Data segment Start Marker

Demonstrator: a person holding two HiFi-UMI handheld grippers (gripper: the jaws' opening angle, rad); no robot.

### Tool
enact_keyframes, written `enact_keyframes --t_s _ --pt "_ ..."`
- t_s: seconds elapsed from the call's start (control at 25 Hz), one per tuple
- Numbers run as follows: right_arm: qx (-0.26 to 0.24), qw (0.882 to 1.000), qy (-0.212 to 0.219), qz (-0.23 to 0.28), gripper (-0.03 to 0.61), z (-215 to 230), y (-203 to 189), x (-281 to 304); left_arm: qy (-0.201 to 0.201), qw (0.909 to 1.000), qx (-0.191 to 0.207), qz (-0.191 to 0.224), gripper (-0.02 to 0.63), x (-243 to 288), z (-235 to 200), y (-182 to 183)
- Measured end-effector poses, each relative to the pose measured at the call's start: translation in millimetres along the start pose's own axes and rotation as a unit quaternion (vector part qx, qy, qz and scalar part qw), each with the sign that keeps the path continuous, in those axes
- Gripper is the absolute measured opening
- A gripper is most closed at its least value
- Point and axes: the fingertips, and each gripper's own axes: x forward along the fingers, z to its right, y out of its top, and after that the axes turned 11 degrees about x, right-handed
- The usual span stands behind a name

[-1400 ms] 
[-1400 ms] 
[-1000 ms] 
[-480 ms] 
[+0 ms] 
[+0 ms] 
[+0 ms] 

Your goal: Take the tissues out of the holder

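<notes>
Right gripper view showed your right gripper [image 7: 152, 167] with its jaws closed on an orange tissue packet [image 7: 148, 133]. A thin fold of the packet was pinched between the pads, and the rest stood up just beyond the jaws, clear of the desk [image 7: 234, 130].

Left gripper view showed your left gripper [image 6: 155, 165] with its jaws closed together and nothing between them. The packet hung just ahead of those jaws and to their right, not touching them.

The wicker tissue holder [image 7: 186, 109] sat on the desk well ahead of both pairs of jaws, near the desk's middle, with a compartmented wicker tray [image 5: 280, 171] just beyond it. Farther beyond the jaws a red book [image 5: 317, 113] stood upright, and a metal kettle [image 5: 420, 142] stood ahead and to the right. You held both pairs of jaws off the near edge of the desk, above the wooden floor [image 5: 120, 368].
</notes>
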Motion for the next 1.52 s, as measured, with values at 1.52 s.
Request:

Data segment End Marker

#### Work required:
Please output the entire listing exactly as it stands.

#### Answer space:
Demonstrator: a person holding two HiFi-UMI handheld grippers (gripper: the jaws' opening angle, rad); no robot.

### Tool
enact_keyframes, written `enact_keyframes --t_s _ --pt "_ ..."`
- t_s: seconds elapsed from the call's start (control at 25 Hz), one per tuple
- Numbers run as follows: right_arm: qx (-0.26 to 0.24), qw (0.882 to 1.000), qy (-0.212 to 0.219), qz (-0.23 to 0.28), gripper (-0.03 to 0.61), z (-215 to 230), y (-203 to 189), x (-281 to 304); left_arm: qy (-0.201 to 0.201), qw (0.909 to 1.000), qx (-0.191 to 0.207), qz (-0.191 to 0.224), gripper (-0.02 to 0.63), x (-243 to 288), z (-235 to 200), y (-182 to 183)
- Measured end-effector poses, each relative to the pose measured at the call's start: translation in millimetres along the start pose's own axes and rotation as a unit quaternion (vector part qx, qy, qz and scalar part qw), each with the sign that keeps the path continuous, in those axes
- Gripper is the absolute measured opening
- A gripper is most closed at its least value
- Point and axes: the fingertips, and each gripper's own axes: x forward along the fingers, z to its right, y out of its top, and after that the axes turned 11 degrees about x, right-handed
- The usual span stands behind a name

[-1400 ms] 
[-1400 ms] 
[-1000 ms] 
[-480 ms] 
[+0 ms] 
[+0 ms] 
[+0 ms] 

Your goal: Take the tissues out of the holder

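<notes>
Right gripper view showed your right gripper [image 7: 152, 167] with its jaws closed on an orange tissue packet [image 7: 148, 133]. A thin fold of the packet was pinched between the pads, and the rest stood up just beyond the jaws, clear of the desk [image 7: 234, 130].

Left gripper view showed your left gripper [image 6: 155, 165] with its jaws closed together and nothing between them. The packet hung just ahead of those jaws and to their right, not touching them.

The wicker tissue holder [image 7: 186, 109] sat on the desk well ahead of both pairs of jaws, near the desk's middle, with a compartmented wicker tray [image 5: 280, 171] just beyond it. Farther beyond the jaws a red book [image 5: 317, 113] stood upright, and a metal kettle [image 5: 420, 142] stood ahead and to the right. You held both pairs of jaws off the near edge of the desk, above the wooden floor [image 5: 120, 368].
</notes>
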Motion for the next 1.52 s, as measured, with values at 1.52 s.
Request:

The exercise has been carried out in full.